Parameterising the IN clause of an SQL SELECT in .NET

October 2006 – June 2010 .NET (, ) • 1,447 views • 5 responses

I’m a fan of parameterized queries with a strong dislike for building SQL (or other magic strings). Eencoding /escaping errors, localization formatting problems and injection can run rumpant when you think everything is a string.

Problem

Today I found myself a quandary as I needed to SELECT records based on a list of values I had. e.g.

SELECT * FROM Products WHERE ProductCode IN ('ABC123', 'DEF456', 'GHI789')

At first glance the relevant parameterized version might look like:

SELECT * FROM Products WHERE ProductCode IN (@productlist)

The problem here however is that if you put a comma-separate list of items into a string parameter named @productlist then it sends this to the database server:

SELECT * FROM Products WHERE ProductCode IN ('ABC123, DEF456, GHI789')

That’s not what we want at all.

This hack isn’t pretty and it has some limitations:

  • Only works with named parameters
  • Could upset some DB providers that don’t like having command parameters removed or command text modified
  • Parameter name to replace must be totally unique – i.e. not exist as a subset of another parameter name
  • Only preserves the basic IDbCommand declared properties

It should however work across DB providers and types.

Usage

The previous example would mean we use exactly the expected parameterized version with @productlist in place.

Add the parameter as you’d expect but instead of assigning a string/numeric to it assign something IEnumerable.

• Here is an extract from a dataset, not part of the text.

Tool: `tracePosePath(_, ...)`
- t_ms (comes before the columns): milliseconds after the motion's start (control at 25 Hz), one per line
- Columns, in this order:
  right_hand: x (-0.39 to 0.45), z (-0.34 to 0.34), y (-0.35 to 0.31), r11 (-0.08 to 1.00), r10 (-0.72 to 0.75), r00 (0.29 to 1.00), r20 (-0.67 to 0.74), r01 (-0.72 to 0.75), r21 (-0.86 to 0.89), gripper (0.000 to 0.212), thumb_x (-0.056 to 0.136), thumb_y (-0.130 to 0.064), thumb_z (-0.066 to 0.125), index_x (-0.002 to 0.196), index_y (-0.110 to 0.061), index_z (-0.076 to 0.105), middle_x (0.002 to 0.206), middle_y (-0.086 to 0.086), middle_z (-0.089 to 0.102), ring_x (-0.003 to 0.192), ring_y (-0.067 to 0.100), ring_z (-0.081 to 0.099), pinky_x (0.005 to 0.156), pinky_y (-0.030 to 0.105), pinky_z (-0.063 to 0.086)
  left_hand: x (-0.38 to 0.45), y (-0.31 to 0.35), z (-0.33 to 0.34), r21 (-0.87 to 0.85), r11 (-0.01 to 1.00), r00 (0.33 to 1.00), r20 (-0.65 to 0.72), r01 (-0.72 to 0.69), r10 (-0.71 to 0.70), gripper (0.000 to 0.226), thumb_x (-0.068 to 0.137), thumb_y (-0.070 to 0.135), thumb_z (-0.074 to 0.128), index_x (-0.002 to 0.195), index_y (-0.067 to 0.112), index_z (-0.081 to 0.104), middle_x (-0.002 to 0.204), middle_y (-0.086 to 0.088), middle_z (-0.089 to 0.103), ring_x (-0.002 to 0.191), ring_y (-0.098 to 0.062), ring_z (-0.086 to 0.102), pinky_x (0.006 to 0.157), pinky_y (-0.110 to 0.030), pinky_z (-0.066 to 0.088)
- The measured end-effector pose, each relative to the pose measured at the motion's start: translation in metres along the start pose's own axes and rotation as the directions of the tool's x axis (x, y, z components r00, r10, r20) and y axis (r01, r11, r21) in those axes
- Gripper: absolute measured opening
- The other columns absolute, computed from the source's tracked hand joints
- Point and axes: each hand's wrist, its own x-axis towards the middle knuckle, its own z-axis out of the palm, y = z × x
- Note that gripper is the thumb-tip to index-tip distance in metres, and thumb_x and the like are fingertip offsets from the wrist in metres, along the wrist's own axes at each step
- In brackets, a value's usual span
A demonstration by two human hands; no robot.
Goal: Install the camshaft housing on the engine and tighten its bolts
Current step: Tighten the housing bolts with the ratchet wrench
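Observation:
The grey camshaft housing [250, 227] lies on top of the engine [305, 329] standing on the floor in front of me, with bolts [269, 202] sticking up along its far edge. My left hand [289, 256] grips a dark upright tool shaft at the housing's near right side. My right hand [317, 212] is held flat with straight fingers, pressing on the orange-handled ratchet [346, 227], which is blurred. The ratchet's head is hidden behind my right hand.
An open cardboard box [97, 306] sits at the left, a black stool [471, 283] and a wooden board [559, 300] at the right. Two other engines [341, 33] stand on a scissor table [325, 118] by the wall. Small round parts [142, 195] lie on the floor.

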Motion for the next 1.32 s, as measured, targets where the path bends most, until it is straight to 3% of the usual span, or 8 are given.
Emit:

Finally call this method against the command and parameter before you execute it for the ‘magic’ to happen:

The ‘magic’

public void ExpandDbArrayParameter(IDbCommand cmd, IDbDataParameter parameter) {
    if (parameter.Value is IEnumerable) {
        int index = 0;
        StringBuilder newParameterSQL = new StringBuilder();
        foreach(Object value in (IEnumerable) parameter.Value) {
            String valueParameterName = String.Format("{0}{1}", parameter.ParameterName, ++index);
            IDataParameter valueParameter = cmd.CreateParameter();
            valueParameter.DbType = parameter.DbType;
            valueParameter.Direction = parameter.Direction;
            valueParameter.ParameterName = valueParameterName;
            valueParameter.SourceColumn = parameter.SourceColumn;
            valueParameter.SourceVersion = parameter.SourceVersion;
            valueParameter.Value = value;
            cmd.Parameters.Add(valueParameter);

            if (index == 1)
                newParameterSQL.Append(valueParameterName);
            else
                 newParameterSQL.Append("," + valueParameterName);
        }
        cmd.Parameters.Remove(parameter);
        cmd.CommandText = cmd.CommandText.Replace(parameter.ParameterName, newParameterSQL.ToString());
    }
}

[)amien

5 responses  

  1. Steve on October 26th, 2006

    Although you still get the benefits of the security of a parameterised query, I think (if this works like JDBC) you’ll lose all the performance benefits of a precompiled statement.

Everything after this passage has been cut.